### What you need to do
Look below for the line that contains "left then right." and the line that contains "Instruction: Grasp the", then restate both of them and every line in between, exactly. No picture goes in the copy.

### Data to process
**********

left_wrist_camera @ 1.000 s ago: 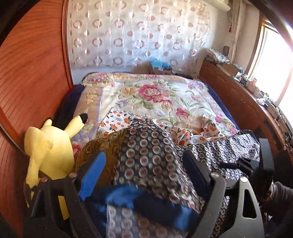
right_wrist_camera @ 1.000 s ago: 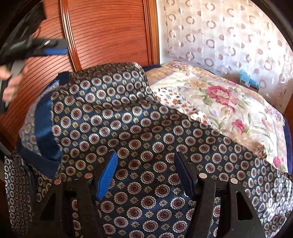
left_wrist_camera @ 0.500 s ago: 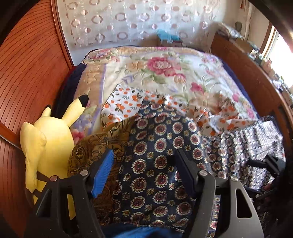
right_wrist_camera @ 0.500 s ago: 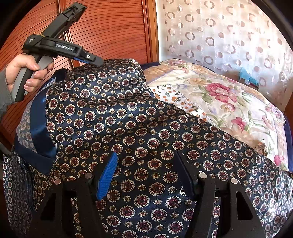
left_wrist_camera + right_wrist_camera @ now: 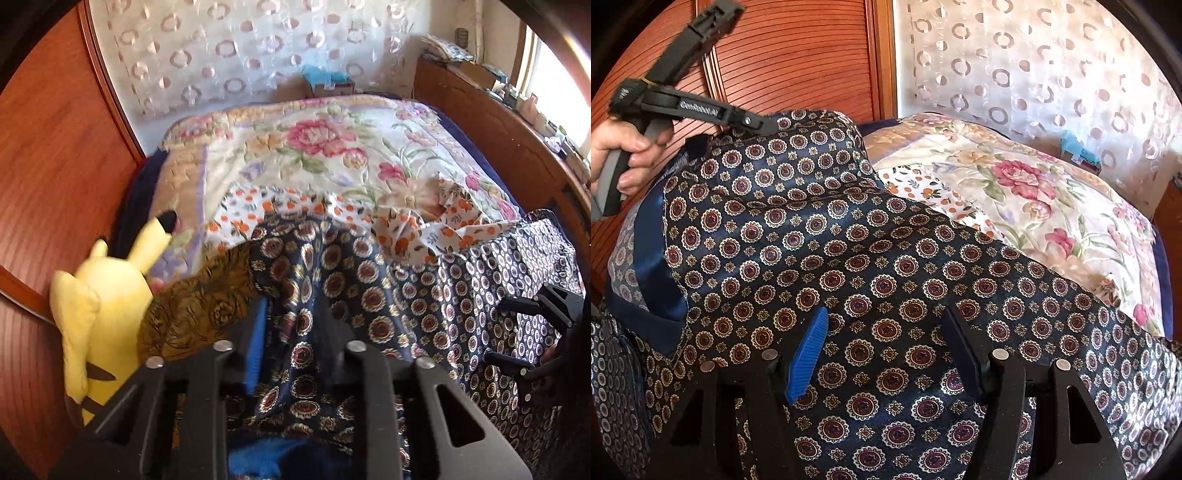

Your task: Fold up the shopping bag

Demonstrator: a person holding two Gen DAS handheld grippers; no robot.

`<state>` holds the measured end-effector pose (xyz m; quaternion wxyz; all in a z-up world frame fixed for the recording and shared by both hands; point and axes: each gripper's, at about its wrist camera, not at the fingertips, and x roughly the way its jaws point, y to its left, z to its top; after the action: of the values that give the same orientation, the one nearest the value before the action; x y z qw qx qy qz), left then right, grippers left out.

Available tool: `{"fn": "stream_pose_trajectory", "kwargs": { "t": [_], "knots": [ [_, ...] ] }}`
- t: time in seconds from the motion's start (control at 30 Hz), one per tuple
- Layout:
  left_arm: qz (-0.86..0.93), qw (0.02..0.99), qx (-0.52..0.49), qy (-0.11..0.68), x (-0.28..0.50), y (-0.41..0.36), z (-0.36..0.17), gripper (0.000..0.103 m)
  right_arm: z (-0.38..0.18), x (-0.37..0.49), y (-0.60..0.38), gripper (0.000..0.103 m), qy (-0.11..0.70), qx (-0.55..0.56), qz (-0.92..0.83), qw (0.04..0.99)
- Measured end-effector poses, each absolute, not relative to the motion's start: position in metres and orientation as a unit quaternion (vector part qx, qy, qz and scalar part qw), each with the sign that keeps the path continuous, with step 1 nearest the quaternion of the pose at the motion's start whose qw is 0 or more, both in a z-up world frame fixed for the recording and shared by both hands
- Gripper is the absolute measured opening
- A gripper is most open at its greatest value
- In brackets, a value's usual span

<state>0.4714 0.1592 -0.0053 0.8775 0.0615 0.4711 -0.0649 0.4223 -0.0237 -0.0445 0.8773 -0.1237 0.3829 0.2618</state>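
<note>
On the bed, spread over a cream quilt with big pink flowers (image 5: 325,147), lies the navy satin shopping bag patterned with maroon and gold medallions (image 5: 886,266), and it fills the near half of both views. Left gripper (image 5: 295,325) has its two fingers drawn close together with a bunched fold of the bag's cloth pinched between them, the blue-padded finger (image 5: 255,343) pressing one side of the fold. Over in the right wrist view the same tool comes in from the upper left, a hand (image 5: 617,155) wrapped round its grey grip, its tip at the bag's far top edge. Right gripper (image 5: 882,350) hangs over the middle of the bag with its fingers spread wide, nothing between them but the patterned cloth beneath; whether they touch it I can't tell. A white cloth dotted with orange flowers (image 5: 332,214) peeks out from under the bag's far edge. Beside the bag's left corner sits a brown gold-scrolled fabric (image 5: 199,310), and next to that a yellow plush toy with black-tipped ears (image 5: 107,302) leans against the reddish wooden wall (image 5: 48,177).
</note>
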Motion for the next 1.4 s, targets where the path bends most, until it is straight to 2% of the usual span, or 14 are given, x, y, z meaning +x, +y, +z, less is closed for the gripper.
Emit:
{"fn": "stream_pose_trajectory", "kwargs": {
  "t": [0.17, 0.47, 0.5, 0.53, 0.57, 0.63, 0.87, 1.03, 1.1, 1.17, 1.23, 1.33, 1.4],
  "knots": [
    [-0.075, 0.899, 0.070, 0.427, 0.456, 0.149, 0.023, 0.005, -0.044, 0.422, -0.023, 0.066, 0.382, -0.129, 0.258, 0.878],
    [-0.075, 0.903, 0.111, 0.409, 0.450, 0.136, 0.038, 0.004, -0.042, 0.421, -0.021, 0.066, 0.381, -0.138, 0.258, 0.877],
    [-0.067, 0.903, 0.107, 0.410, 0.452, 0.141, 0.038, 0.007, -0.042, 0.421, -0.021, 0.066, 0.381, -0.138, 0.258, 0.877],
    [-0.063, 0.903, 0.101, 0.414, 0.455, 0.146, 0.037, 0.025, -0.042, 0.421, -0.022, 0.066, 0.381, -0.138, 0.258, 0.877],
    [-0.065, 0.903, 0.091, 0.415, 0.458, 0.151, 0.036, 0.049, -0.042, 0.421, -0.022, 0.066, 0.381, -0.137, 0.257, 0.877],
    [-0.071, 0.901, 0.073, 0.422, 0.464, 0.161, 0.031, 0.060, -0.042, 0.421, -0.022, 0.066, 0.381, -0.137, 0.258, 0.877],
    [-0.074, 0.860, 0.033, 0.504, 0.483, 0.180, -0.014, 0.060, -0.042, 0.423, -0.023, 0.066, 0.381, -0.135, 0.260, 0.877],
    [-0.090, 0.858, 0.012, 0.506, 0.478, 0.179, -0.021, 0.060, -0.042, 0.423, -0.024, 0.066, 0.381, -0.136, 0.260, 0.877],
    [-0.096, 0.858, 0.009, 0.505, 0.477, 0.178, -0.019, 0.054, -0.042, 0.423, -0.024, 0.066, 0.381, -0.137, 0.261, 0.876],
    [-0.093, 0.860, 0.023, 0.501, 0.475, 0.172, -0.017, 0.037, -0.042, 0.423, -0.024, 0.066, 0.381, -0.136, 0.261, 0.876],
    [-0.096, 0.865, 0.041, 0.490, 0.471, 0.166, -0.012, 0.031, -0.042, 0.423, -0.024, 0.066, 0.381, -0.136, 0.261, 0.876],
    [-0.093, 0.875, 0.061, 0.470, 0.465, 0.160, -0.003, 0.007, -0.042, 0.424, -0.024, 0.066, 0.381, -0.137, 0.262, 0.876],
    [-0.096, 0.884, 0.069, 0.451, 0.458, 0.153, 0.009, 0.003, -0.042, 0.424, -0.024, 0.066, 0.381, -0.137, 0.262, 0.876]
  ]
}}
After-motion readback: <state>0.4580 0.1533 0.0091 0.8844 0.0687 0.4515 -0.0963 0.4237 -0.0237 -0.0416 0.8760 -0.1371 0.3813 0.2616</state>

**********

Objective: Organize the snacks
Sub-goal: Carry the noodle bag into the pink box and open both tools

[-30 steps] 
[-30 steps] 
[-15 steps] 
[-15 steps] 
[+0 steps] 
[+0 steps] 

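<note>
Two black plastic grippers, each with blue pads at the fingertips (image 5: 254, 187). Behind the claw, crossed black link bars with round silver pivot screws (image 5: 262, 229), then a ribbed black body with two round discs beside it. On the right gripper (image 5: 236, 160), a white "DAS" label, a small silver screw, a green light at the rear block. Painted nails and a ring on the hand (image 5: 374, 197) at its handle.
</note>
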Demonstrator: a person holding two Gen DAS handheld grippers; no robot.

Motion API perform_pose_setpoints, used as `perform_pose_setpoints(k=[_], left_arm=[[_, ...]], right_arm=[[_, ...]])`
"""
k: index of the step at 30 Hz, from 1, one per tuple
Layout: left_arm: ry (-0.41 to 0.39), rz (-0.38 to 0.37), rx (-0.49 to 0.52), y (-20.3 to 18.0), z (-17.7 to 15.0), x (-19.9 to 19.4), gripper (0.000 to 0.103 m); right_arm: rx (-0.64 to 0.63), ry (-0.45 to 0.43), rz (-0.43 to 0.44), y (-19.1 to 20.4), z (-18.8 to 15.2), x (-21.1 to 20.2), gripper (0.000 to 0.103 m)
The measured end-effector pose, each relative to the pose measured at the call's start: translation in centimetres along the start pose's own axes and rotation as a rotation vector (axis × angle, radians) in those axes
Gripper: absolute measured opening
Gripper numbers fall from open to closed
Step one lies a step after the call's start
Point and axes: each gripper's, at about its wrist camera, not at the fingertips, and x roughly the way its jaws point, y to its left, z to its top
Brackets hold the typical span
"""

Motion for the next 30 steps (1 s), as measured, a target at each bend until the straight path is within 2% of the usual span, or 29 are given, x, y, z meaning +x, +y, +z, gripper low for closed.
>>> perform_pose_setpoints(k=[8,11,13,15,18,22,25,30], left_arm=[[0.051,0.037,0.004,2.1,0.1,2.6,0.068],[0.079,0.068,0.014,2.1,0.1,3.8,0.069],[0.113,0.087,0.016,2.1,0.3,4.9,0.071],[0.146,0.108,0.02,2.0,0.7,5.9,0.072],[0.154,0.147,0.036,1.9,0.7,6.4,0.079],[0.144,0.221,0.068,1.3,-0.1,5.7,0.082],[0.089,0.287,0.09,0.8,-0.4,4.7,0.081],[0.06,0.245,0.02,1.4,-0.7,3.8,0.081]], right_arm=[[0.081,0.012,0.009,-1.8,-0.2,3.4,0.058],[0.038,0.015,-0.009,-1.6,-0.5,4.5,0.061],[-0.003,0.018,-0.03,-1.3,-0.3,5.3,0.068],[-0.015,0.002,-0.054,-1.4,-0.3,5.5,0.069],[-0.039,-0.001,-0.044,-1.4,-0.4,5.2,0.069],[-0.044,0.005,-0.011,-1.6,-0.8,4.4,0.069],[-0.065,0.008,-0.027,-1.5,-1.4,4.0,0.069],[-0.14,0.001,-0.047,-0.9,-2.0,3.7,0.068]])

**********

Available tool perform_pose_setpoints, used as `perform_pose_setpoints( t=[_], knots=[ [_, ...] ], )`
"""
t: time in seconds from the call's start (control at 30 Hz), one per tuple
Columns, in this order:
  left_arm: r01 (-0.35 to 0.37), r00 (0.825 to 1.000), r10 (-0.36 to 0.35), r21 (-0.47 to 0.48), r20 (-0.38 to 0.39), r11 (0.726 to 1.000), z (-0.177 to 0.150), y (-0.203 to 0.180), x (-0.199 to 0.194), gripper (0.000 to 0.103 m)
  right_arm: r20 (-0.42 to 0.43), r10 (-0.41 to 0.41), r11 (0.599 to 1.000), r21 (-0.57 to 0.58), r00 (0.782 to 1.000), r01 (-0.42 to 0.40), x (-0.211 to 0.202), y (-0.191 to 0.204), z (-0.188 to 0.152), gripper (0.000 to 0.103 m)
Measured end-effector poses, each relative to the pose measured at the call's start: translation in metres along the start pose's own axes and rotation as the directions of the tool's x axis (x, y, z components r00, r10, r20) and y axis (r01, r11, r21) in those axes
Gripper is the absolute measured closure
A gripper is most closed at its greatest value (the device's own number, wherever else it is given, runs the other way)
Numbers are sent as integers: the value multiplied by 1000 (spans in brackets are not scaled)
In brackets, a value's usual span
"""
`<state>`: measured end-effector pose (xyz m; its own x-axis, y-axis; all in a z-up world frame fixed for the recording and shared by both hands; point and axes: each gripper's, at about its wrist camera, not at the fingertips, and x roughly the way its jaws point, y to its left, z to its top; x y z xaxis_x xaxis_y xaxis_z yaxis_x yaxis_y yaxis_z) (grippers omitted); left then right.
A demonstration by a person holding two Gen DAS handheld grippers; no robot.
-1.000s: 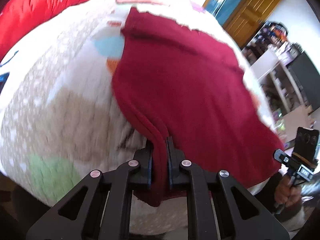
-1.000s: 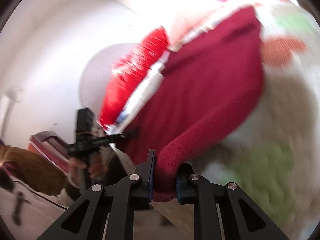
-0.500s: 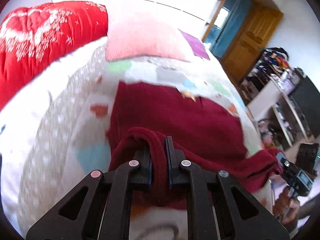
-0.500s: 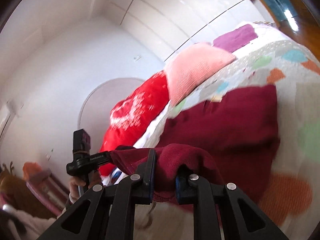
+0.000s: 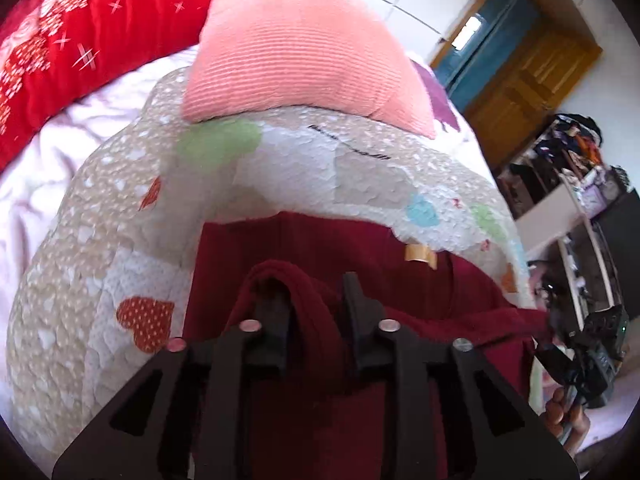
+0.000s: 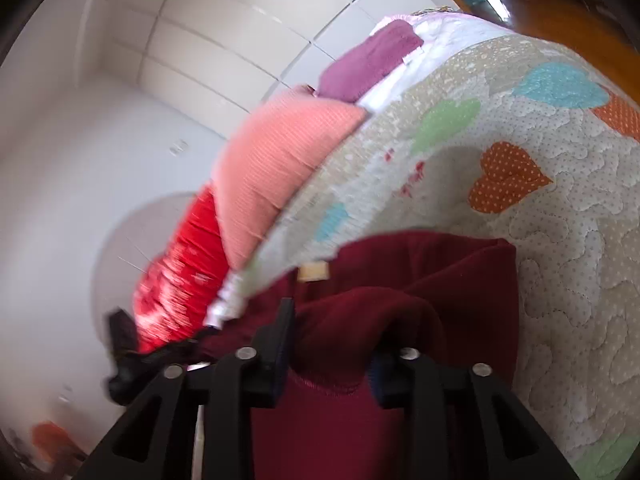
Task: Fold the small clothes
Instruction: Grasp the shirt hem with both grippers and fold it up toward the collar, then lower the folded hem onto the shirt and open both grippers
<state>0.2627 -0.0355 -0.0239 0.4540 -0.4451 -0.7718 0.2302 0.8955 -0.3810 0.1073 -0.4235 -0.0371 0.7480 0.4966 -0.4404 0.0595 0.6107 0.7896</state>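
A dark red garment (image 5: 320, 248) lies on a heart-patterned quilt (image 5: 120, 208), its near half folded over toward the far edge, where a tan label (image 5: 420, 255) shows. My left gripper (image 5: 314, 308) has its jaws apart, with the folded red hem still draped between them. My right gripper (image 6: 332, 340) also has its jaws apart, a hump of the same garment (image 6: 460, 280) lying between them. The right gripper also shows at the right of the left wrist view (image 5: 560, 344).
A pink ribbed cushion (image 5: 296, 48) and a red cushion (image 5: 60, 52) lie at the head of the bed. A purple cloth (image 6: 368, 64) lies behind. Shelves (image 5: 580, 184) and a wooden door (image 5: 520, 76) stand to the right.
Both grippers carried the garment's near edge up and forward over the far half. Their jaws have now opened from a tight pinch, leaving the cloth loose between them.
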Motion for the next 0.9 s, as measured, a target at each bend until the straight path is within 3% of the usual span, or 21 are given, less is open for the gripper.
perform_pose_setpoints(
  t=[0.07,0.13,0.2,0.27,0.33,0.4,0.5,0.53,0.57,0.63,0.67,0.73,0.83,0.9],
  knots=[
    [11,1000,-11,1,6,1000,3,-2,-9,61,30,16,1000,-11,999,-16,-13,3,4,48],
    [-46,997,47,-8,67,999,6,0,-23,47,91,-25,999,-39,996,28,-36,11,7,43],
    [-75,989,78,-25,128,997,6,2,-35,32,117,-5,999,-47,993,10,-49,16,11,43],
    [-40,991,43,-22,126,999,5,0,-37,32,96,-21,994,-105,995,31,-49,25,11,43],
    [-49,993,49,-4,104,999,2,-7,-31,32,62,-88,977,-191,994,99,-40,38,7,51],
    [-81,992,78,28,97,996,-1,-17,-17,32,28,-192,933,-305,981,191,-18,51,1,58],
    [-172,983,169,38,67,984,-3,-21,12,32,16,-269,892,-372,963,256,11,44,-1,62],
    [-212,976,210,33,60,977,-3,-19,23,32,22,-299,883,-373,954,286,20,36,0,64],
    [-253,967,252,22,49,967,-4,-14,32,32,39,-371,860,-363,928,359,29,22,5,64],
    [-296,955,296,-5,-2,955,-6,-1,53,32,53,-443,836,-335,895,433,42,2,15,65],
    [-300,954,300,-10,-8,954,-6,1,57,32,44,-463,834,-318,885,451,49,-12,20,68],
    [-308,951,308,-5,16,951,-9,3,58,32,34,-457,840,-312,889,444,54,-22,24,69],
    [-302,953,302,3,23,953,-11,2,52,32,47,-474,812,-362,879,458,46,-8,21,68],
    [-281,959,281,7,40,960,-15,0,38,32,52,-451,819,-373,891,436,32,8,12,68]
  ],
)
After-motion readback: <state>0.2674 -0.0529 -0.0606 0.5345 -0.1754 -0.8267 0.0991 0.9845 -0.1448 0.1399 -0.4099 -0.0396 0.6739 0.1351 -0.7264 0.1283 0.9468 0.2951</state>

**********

### Output for this exercise
`<state>`: measured end-effector pose (xyz m; its own x-axis, y-axis; all in a z-up world frame fixed for the recording and shared by both hands; point and axes: each gripper's, at about its wrist camera, not at the fingertips, and x roughly the way its jaws point, y to its left, z to its top; x y z xaxis_x xaxis_y xaxis_z yaxis_x yaxis_y yaxis_z) (grippers omitted); left then right.
A demonstration by a person holding two Gen DAS handheld grippers; no robot.
-1.000s: 
-1.000s: 
-0.500s: 
-0.500s: 
+0.000s: 
+0.000s: 
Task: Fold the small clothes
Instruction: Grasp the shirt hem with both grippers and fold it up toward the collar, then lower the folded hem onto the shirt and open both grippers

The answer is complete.